Wright, who directed the already classic Shaun of the Dead, isn't shooting for major depth here. He's crafted a 112-minute video game, complete with arcade sounds and gamer instructions. In some ways, the movie comes off as a slightly cynical take on a modern society dependent on cellular phones, texting and video games. One of the film's best running gags involves the ability of Scott's gay roommate, Wallace Wells (Kieran Culkin), to call or text Scott's sister, Stacey (Anna Kendrick), with news about Scott's love life with lightning speed—even when Wallace is unconscious.

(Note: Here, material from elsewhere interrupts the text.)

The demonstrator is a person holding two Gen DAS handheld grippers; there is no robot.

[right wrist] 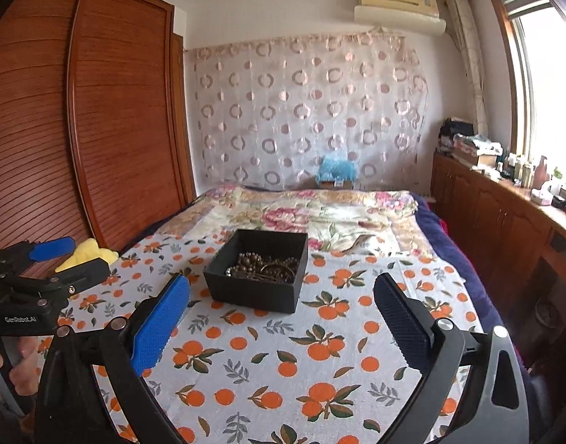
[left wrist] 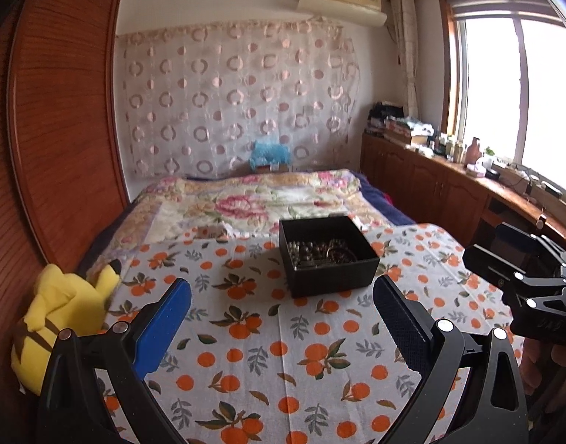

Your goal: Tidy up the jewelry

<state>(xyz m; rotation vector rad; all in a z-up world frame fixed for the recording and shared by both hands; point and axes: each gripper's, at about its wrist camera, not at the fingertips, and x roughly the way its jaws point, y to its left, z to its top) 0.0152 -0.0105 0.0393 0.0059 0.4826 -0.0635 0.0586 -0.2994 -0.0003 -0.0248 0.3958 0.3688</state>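
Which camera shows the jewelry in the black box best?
The right wrist view: it looks down into the black box, showing the jewelry spread across the floor. The left wrist view's jewelry is partly hidden behind the near wall.

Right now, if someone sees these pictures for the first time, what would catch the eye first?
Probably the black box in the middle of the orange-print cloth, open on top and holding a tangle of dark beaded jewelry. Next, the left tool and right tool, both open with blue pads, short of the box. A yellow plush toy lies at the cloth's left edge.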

The evil exes show up to do battle one at a time; they include film star Lucas Lee (Chris Evans), who sometimes recruits his stuntmen to help battle Scott, and super-epic bass-player Todd Ingram (Brandon Routh), who uses the power of veganism. Routh, who has temporarily lost his job as Superman, is one of the funnier presences in the film. Christopher Nolan (who is producing the next Superman film) needs to see this movie and perhaps reconsider Routh for the role. Routh owns the moments he has in this film, and deserves another chance.

Cera actually makes for an impressive action star in this movie, throwing punches and kicks in credible fashion. Cera also looks the part of a bass player. Ironically, Cera has never before delivered a more well-rounded, "real" performance—a significant feat, considering that this film rarely stops to breathe. He's funny and sweet, and clearly at the top of his game as an actor.

Winstead is a wise choice for a dream-girl role. The camera loves her, and so will just about everybody who watches this movie. Kendrick, so good in last year's Up in the Air, is very funny in her small, fast-talking role. Culkin gets the film's biggest laughs in perhaps the greatest role ever played by anybody with the last name "Culkin."

Wright has made some superior music choices for the soundtrack, getting musician and Radiohead producer Nigel Godrich to provide the score, with contributions from Beck (who composed Sex Bob-omb's songs) and Broken Social Scene.

With this and Kick-Ass, 2010 is proving to be a good year for graphic-novel movies. It is still, however, a shit year for Sex and the City movies, and movies featuring Brendan Fraser.